The task: The records below need retyping in full; give them again exactly.

+ + + + + + +

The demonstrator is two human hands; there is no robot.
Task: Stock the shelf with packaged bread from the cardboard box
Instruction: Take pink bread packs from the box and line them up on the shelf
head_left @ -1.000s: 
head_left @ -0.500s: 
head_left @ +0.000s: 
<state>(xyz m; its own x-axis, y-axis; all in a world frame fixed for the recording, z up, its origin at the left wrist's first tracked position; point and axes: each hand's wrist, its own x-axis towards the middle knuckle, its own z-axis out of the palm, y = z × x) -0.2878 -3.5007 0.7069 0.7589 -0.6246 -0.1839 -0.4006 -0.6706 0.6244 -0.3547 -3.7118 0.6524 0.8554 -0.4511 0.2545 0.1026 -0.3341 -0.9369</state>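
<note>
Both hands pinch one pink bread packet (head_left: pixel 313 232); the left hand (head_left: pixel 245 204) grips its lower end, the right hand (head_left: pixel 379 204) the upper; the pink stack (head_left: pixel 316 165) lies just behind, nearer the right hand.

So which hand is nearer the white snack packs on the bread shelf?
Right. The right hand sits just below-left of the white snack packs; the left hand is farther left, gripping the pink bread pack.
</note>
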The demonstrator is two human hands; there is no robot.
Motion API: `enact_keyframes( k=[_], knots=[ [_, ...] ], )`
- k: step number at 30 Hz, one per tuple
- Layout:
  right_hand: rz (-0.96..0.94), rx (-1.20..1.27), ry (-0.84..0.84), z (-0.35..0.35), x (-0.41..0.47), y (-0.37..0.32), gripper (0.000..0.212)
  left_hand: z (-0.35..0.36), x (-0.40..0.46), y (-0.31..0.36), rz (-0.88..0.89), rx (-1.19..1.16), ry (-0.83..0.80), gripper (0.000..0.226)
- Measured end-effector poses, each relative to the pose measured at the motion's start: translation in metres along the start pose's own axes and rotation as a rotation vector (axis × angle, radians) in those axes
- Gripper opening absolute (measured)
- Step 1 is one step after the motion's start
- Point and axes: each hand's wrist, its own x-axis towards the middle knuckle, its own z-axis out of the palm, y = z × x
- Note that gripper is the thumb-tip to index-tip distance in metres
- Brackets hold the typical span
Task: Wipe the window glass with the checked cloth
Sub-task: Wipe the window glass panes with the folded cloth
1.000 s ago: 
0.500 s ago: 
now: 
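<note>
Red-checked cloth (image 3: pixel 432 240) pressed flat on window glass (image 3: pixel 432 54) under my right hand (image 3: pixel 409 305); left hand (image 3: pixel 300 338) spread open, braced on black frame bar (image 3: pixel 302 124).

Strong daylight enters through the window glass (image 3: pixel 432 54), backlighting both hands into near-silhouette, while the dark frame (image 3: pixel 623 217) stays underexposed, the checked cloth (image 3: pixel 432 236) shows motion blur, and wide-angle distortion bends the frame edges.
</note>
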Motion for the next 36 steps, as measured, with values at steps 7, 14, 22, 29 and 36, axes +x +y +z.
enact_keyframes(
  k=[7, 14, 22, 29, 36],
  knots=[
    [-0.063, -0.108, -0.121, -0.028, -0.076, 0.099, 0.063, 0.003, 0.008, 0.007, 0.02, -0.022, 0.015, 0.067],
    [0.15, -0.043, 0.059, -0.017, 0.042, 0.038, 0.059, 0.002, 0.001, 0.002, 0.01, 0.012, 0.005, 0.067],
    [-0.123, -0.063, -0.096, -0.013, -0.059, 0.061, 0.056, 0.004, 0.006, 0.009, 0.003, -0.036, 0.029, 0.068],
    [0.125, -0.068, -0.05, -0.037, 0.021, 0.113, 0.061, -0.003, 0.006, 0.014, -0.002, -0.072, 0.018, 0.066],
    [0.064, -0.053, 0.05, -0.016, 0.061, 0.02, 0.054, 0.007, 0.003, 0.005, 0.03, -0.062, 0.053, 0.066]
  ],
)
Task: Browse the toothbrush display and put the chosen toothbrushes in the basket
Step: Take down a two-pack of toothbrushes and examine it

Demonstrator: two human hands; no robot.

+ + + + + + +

Completed task:
The demonstrator is two human hands; there is no robot.
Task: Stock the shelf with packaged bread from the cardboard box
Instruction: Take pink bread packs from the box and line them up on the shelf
head_left @ -1.000s: 
head_left @ -0.500s: 
head_left @ +0.000s: 
<state>(xyz m; its own x-axis, y-axis; all in a world frame fixed for the recording, z up, its origin at the left wrist's first tracked position; point and axes: each hand's wrist, its own x-axis towards the middle knuckle, its own z-axis out of the palm, y = z × x) -0.2878 -3.5007 0.7069 0.7589 -0.6246 -0.1839 -0.4006 -0.6706 0.6244 -0.3547 -3.7118 0.6524 0.8554 -0.4511 0.2545 0.1026 -0.3341 -0.9369</state>
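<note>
Both hands pinch one pink bread packet (head_left: pixel 313 232); the left hand (head_left: pixel 245 204) grips its lower end, the right hand (head_left: pixel 379 204) the upper; the pink stack (head_left: pixel 316 165) lies just behind, nearer the right hand.

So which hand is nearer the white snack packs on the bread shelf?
Right. The right hand sits just below-left of the white snack packs; the left hand is farther left, gripping the pink bread pack.
</note>
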The demonstrator is two human hands; there is no robot.
Motion API: `enact_keyframes( k=[_], knots=[ [_, ...] ], )`
- k: step number at 30 Hz, one per tuple
- Layout:
  right_hand: rz (-0.96..0.94), rx (-1.20..1.27), ry (-0.84..0.84), z (-0.35..0.35), x (-0.41..0.47), y (-0.37..0.32), gripper (0.000..0.212)
  left_hand: z (-0.35..0.36), x (-0.40..0.46), y (-0.31..0.36), rz (-0.88..0.89), rx (-1.19..1.16), ry (-0.83..0.80), gripper (0.000..0.226)
- Measured end-effector poses, each relative to the pose measured at the motion's start: translation in metres along the start pose's own axes and rotation as a rotation vector (axis × angle, radians) in those axes
- Gripper opening absolute (measured)
- Step 1 is one step after the motion's start
- Point and axes: each hand's wrist, its own x-axis towards the middle knuckle, its own z-axis out of the palm, y = z × x
- Note that gripper is the thumb-tip to index-tip distance in metres
- Brackets hold the typical span
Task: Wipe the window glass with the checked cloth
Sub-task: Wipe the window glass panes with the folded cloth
1.000 s ago: 
0.500 s ago: 
now: 
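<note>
Red-checked cloth (image 3: pixel 432 240) pressed flat on window glass (image 3: pixel 432 54) under my right hand (image 3: pixel 409 305); left hand (image 3: pixel 300 338) spread open, braced on black frame bar (image 3: pixel 302 124).

Strong daylight enters through the window glass (image 3: pixel 432 54), backlighting both hands into near-silhouette, while the dark frame (image 3: pixel 623 217) stays underexposed, the checked cloth (image 3: pixel 432 236) shows motion blur, and wide-angle distortion bends the frame edges.
</note>
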Motion for the next 36 steps, as measured, with values at steps 7, 14, 22, 29 and 36, axes +x +y +z.
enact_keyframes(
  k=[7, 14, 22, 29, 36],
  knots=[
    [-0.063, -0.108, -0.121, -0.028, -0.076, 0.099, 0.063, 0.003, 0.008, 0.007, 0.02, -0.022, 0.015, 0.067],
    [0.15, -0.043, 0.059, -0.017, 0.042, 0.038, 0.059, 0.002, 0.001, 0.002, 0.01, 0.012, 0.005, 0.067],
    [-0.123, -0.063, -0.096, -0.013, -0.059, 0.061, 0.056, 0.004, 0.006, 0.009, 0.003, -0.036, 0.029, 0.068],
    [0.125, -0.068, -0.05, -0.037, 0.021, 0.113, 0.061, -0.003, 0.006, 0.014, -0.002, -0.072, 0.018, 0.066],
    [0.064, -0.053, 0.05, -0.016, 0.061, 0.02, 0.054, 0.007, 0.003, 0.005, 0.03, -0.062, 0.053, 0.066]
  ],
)
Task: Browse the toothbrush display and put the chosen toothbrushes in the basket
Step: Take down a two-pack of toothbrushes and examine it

Demonstrator: two human hands; no robot.

What the exercise asked for has been given in full.